### Your assignment
Every line of the material needs an exact copy, apart from the images.
[[ Given information, beginning ]]
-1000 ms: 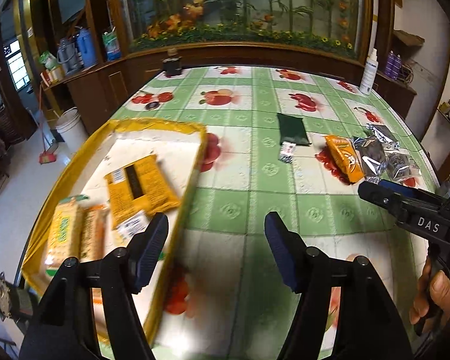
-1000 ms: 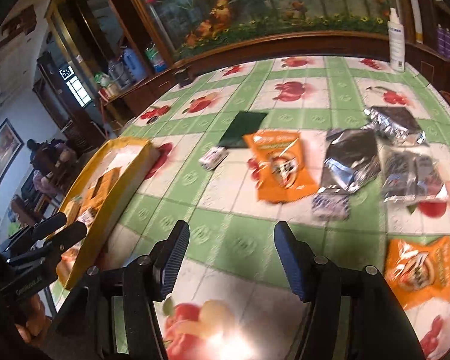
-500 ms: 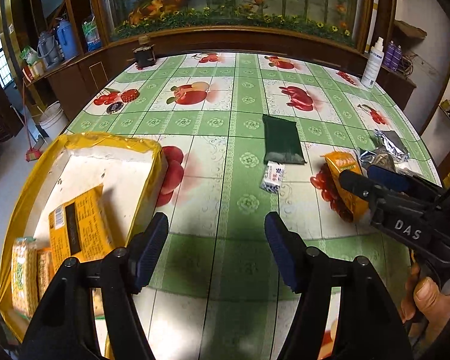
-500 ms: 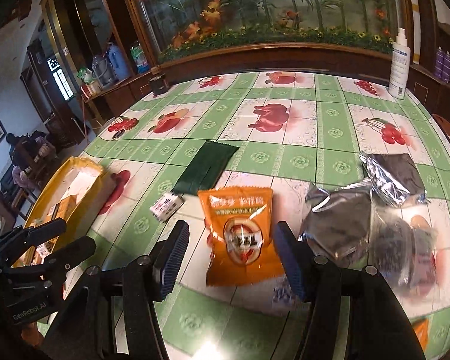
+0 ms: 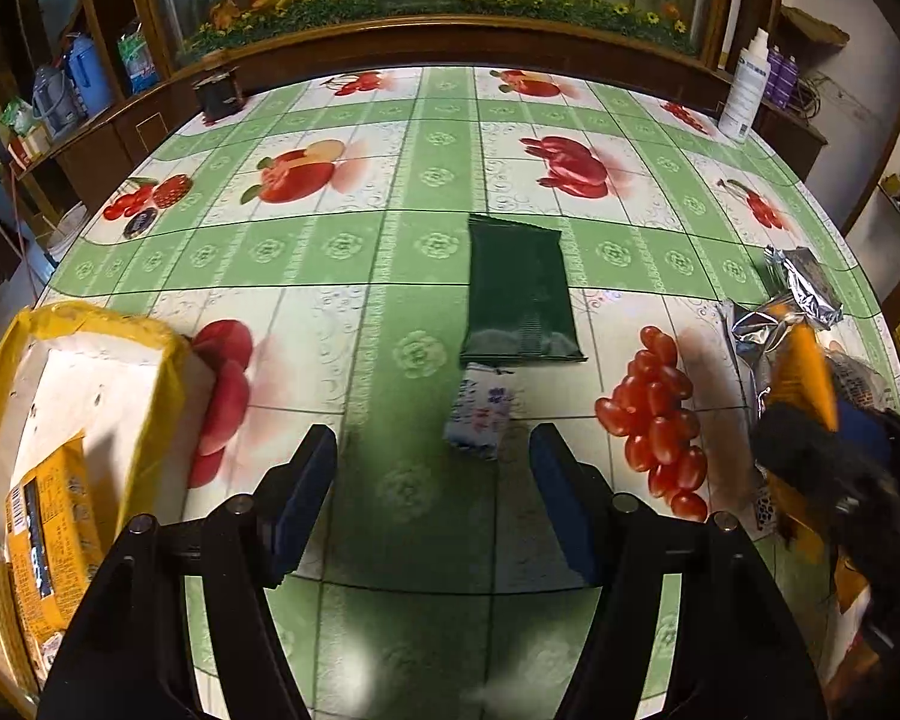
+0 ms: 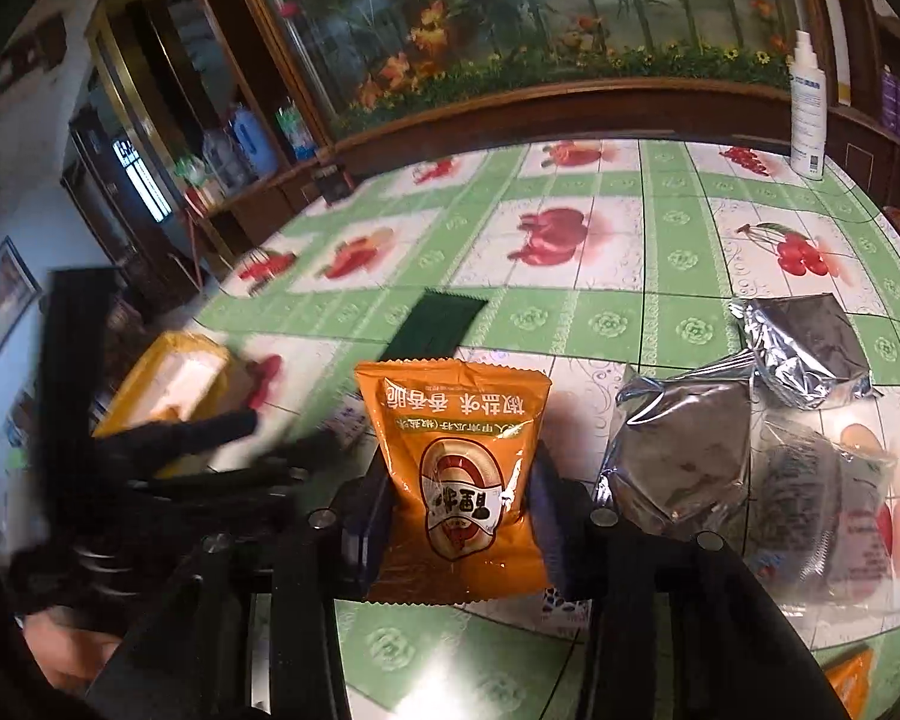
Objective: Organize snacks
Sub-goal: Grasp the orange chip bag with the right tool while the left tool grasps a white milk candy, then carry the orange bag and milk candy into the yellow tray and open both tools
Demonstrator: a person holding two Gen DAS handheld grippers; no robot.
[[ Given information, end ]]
### Response for this exercise
-1000 ms: 
-1000 ms: 
-500 ms: 
-500 ms: 
+0 ms: 
+0 ms: 
Objective: Organize snacks
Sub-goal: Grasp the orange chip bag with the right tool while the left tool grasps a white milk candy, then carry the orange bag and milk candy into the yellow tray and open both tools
Demonstrator: a person holding two Gen DAS handheld grippers; no robot.

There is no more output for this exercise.